One of my old issues of Bon Appetit (it is an older issue as I have no time to read it anymore it seems) had a section on defining food moments. What, in your lifetime, was your defining food moment or moments? That point where food became more than just sustenance? Where food became intriguing? What helped you define yourself further from being a mere consumer?
Ok, so those last three are my spin on the question since in Bon Appetit it was posed to a bunch of chefs. And I am not a chef – but I think the question is still relevant.
I was always a horribly picky child. Horribly. I rarely tried anything new and I preferred bland food. I ate mild salsa. And I dipped my chip carefully so as to not get any chunks on my chip, then I would shake it so I didn’t get too much salsa. Seriously.
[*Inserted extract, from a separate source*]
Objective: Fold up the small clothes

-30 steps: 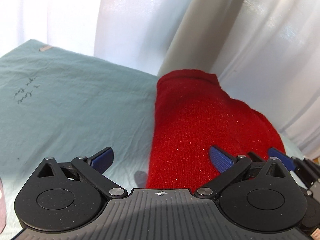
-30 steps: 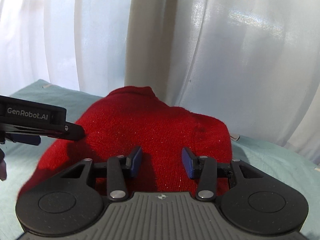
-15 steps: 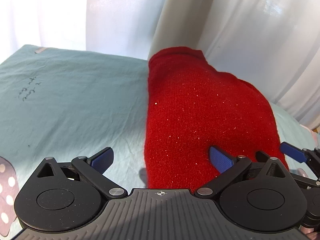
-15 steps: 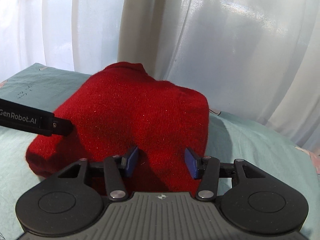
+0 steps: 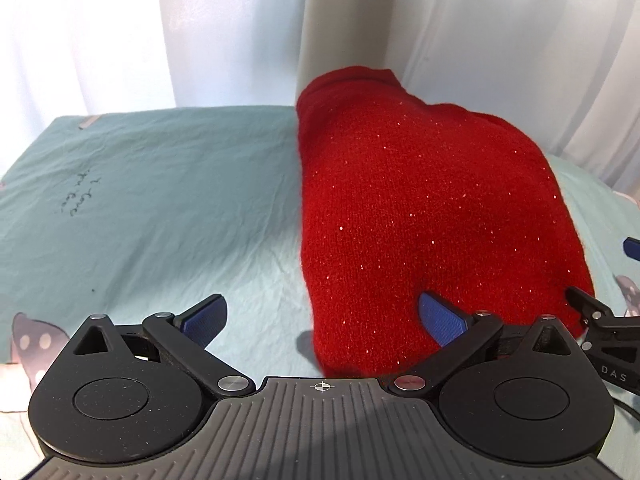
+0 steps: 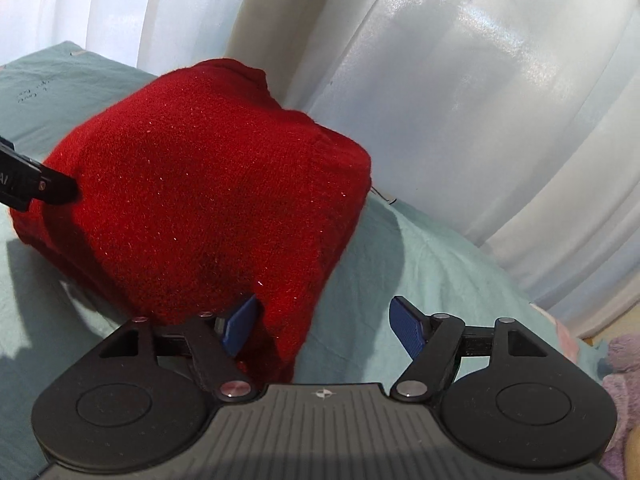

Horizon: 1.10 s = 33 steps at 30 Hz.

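Observation:
A red knit garment (image 5: 420, 200) flecked with glitter lies folded in a thick bundle on the teal sheet (image 5: 160, 200). My left gripper (image 5: 322, 320) stands open over its near left corner, the right pad above the knit and the left pad above the sheet. In the right wrist view the red garment (image 6: 208, 184) fills the left half. My right gripper (image 6: 324, 330) hangs at its near right corner, jaws opening. The cloth edge sits beside the left pad and neither pad presses on it. The left gripper's fingertip (image 6: 52, 190) touches the bundle's far left side.
White curtains (image 6: 460, 100) hang close behind the sheet's far edge. Handwriting (image 5: 78, 196) marks the sheet at the left. A dotted cloth (image 5: 28, 340) lies at the near left, and a purple fuzzy thing (image 6: 620, 380) lies at the near right.
The right gripper's jaws have spread wider and it has shifted toward the garment's right corner. Both views have rolled. The left gripper stays open and has drawn slightly back and left.

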Tool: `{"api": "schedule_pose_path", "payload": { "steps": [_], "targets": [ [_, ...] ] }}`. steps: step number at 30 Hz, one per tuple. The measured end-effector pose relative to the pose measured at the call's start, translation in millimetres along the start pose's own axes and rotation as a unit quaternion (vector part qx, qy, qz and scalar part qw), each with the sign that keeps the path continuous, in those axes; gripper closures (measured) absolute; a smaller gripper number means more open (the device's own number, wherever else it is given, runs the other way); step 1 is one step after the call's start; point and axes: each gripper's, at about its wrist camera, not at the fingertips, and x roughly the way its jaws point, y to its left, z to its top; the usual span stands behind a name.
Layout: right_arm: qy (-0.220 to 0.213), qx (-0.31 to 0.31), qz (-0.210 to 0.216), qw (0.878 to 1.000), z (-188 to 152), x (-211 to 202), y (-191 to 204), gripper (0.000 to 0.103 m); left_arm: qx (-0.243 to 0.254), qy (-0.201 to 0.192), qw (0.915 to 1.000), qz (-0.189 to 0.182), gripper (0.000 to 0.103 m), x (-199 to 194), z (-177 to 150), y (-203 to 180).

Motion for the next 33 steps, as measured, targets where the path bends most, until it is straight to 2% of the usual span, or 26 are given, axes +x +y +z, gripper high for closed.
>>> {"api": "schedule_pose_path", "payload": {
  "steps": [2, 3, 4, 6, 8, 11, 14, 17, 19, 23, 26, 30, 33],
  "targets": [
    [0.007, -0.023, -0.009, 1.000, -8, -6, 0, 0.020, 0.011, 0.013, 0.9998, 0.000, 0.000, -8, -6, -1],
    [0.005, -0.019, -0.005, 1.000, -11, -11, -1, 0.016, 0.024, 0.027, 0.9994, 0.001, 0.000, -10, -12, -3],
    [0.019, -0.010, 0.001, 1.000, -14, -16, -4, 0.007, 0.042, 0.055, 0.9976, 0.005, 0.000, -9, -19, -7],
    [0.047, 0.015, 0.018, 0.999, -25, -28, -6, 0.004, 0.049, 0.081, 0.9955, 0.002, 0.000, -11, -36, -10],
    [0.067, 0.033, 0.055, 0.996, -37, -38, -2, 0.004, 0.017, 0.078, 0.9968, 0.003, 0.000, -19, -51, -6],
    [0.093, 0.082, 0.113, 0.986, -51, -51, 3, 0.004, -0.028, 0.084, 0.9961, 0.008, 0.000, -29, -54, 2],
    [0.108, 0.135, 0.141, 0.975, -52, -61, 1, 0.004, -0.037, 0.058, 0.9968, 0.041, 0.000, -43, -45, 8],
    [0.122, 0.151, 0.134, 0.972, -39, -66, -2, 0.004, -0.038, 0.043, 0.9958, 0.072, 0.000, -54, -31, 9],
    [0.120, 0.154, 0.139, 0.971, -30, -69, -5, 0.004, -0.034, 0.047, 0.9960, 0.068, 0.000, -59, -21, 8],
    [0.156, 0.166, 0.140, 0.964, -11, -66, -9, 0.004, 0.002, 0.041, 0.9980, 0.048, 0.000, -65, -9, -4],
    [0.158, 0.173, 0.127, 0.964, 0, -67, -13, 0.004, 0.030, 0.050, 0.9974, 0.042, 0.000, -67, -4, -15],
    [0.171, 0.171, 0.098, 0.965, 11, -64, -13, 0.004, 0.053, 0.072, 0.9937, 0.067, 0.000, -60, 2, -21],
    [0.175, 0.185, 0.103, 0.962, 17, -63, -17, 0.004, 0.061, 0.072, 0.9929, 0.073, 0.000, -58, 3, -24]
  ]
}}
Wow have I come a long way.
I recall a few food defining moments…
The first one that pops to mind was when I started dating a guy in my freshman year of college. He had a bit of hippy to him and had worked in kitchens throughout Northern Colorado. In that nearly two years we dated, he taught me to cook. Really cook, as in not food preparation for mere sustenance. We ate at some fabulous restaurants and cooked great food and used it as an excuse to gather with friends.
When we were first starting to date he took me to El Chapultapec in downtown Denver and we ordered green chili. I was still picky, but despite my fear, I wasn’t going to let it show.
I took one bite of my steaming bowlful of green chili in front of me and I started to cry. It burned. It hit my tastebuds. It paralyzed my taste buds. I gagged. I gulped water. I cried some more.
And then I went back for more.
It was delicious and had flavors I never knew existed.
I am positive I permanently maimed my taste buds that evening. But it was a good thing.
My second food defining moment was when I was new in my job out of grad school. AB and I were invited to go have Thanksgiving dinner with one of my managers. It was one of the first times that we either weren’t traveling to Colorado to be with my family, or weren’t hosting ourselves. We felt a bit out of sorts about eating at someone else’s house for Thanksgiving, but we embraced it.
Dinner was very traditional and good. But everyone was so excited for dessert – pie! I knew I could embrace this. I love pie. Pie is my family’s way of doing dessert. I had eaten pie since I was a child and there is NO other way to finish up Thanksgiving dinner. Pie is what Thanksgiving is all about to me. I could care less about turkey usually. But pie? Yum. So when the manager told me a week in advance that pie was their centerpiece for the meal, I knew this would go over well.
Once there though, my perceptions changed. Then I was a bit horrified.
My hosts pulled out a few boxes out of the freezer and tossed frozen pies into the oven.
They pulled the pies out later and everyone ooh’d and aah’d over the pies.
I tried not to turn up my nose. I took a piece.
Then I went home and vowed to learn to make pie crust. To this point I had accepted that I was not a pie crust maker and relied on eating my mom’s pies. Only occasionally attempting pie myself and dealing with the fact that I had tough ugly crusts.
A year or so later I had mastered pie crust and resolved to never ever ever be forced to eat frozen box pies for Thanksgiving dinner ever again.
My pie crusts may not be pretty, but I can crank the pies out with ease.